A quoi s’ajoutent depuis peu les retombées économiques de la découverte et de l’exploitation de plusieurs gisements de gaz naturel off-shore. Cela a des effets direct sur le PIB, cela permet aussi d’améliorer le solde énergétique et de gonfler les recettes publiques via les redevances d’exploitations et autres impositions sur les sociétés. Un fond souverain dont les produits seront investis à l’étranger sera bientôt opérationnel.
Et c’est bien parce que le gouvernement israélien s’était constitué et (se forge encore) des marges de manœuvres qu’il a pu réagir très énergiquement à la crise de la Covid-19 avec des mesures budgétaires exceptionnelles représentant 7% du PIB selon le FMI. Autant de mesures qui n’ont pas effrayé les marchés : le shekel s’est raffermi en 2020 de près de 4% par rapport à un panier de devises des principaux partenaires commerciaux d’Israël, parmi lesquels figurent à la 1er place les Etats-Unis. Quant aux taux souverains à 10 ans, l’embardée de la 1er vague épidémique n’a été qu’une parenthèse. A environ 1% aujourd’hui, les taux sont bas d’autant plus que l’inflation est proche de zéro.

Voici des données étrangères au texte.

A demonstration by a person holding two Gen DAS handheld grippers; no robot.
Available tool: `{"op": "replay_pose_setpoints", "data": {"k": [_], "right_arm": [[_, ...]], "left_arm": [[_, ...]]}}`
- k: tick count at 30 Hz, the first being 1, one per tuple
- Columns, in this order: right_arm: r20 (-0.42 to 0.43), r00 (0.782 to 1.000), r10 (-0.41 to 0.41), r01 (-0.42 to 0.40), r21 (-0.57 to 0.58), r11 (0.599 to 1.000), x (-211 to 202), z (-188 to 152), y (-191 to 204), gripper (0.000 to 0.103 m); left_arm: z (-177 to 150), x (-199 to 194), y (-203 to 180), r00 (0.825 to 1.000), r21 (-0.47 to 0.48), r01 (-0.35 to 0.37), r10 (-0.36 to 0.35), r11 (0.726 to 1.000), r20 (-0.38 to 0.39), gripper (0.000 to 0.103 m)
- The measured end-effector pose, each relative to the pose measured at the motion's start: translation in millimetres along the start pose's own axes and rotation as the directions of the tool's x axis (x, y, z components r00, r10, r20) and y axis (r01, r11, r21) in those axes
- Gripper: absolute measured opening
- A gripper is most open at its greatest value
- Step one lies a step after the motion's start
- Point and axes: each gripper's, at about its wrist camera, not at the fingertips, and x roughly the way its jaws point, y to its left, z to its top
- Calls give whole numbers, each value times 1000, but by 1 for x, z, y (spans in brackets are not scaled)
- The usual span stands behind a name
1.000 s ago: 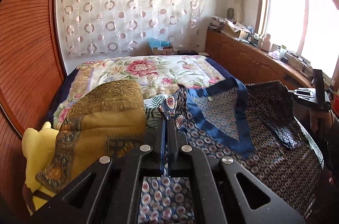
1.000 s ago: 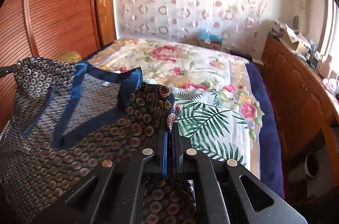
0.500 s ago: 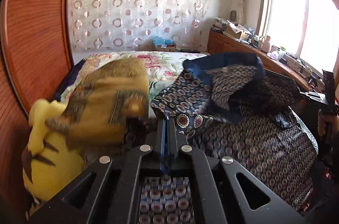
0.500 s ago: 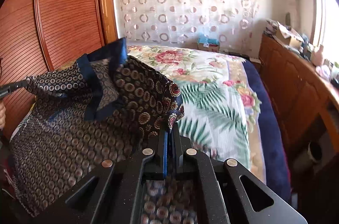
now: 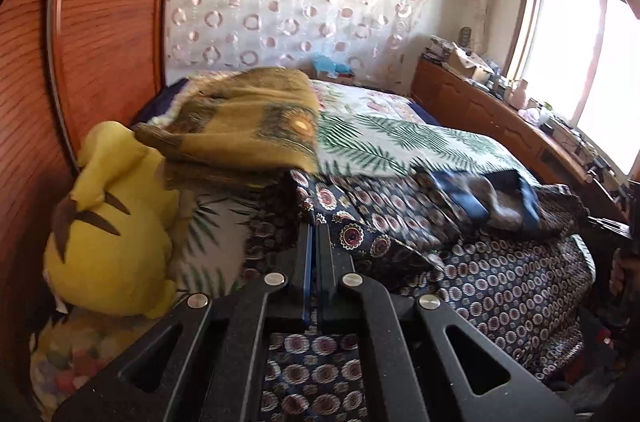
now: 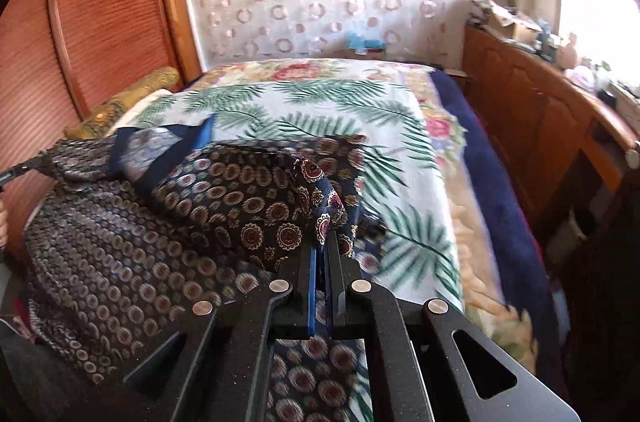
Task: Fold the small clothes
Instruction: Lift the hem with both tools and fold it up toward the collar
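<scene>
Floral and palm-leaf bedding covers the bed (image 6: 404,126) I am working over, with a slatted wooden wardrobe (image 5: 108,22) along one side and a low cabinet (image 6: 532,110) under the bright window on the other. Across the near end of the bed lies the patterned garment (image 5: 500,270), navy with rings and medallions and a plain blue neckline band (image 5: 472,200), its lower part hanging off the near edge. My left gripper (image 5: 314,234) has its jaws pressed together on a corner of that cloth, and my right gripper (image 6: 322,242) is likewise pinched on the opposite corner — fabric shows between the jaws and below them in both wrist views. I judge this to be the first fold in progress: the top edge looks doubled over the lower part of the garment, with the neckline lying on top, though motion blur keeps me from telling how squarely the layers line up. A mustard-coloured folded blanket (image 5: 244,126) and a yellow plush toy (image 5: 108,218) sit just beside my left corner, the blanket's edge near the cloth, perhaps touching it. Next, I think, both corners need lowering level until they rest on the layer beneath, then the jaws opened together so neither side drags. The thing to watch is the left side — letting go too close to the blanket could bunch the fold, so I would keep the cloth taut between the two grippers until it lies flat.
</scene>
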Motion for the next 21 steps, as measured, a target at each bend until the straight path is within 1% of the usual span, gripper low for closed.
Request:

Bien entendue, l’économie israélienne souffre encore de nombreux freins structurels avec pêle-mêle une instabilité politique chronique ce qui accroît l’incertitude, des inégalités de revenus importantes avec un taux de travailleurs pauvres élevé, des inégalités géographiques, des filets sociaux trop faibles, une économie à deux vitesses avec un secteur protégé peu productif, un coût du logement prohibitif dans les zones tendues, etc.
Mais elle reste l’une des plus dynamiques de la région et ce n’est pas que l’innovation. Démographie, entrepreneuriat, rationalisation de l’Etat et constitution de réserves pour absorber les coups durs sont les quatre points d’appuis de la croissance israélienne.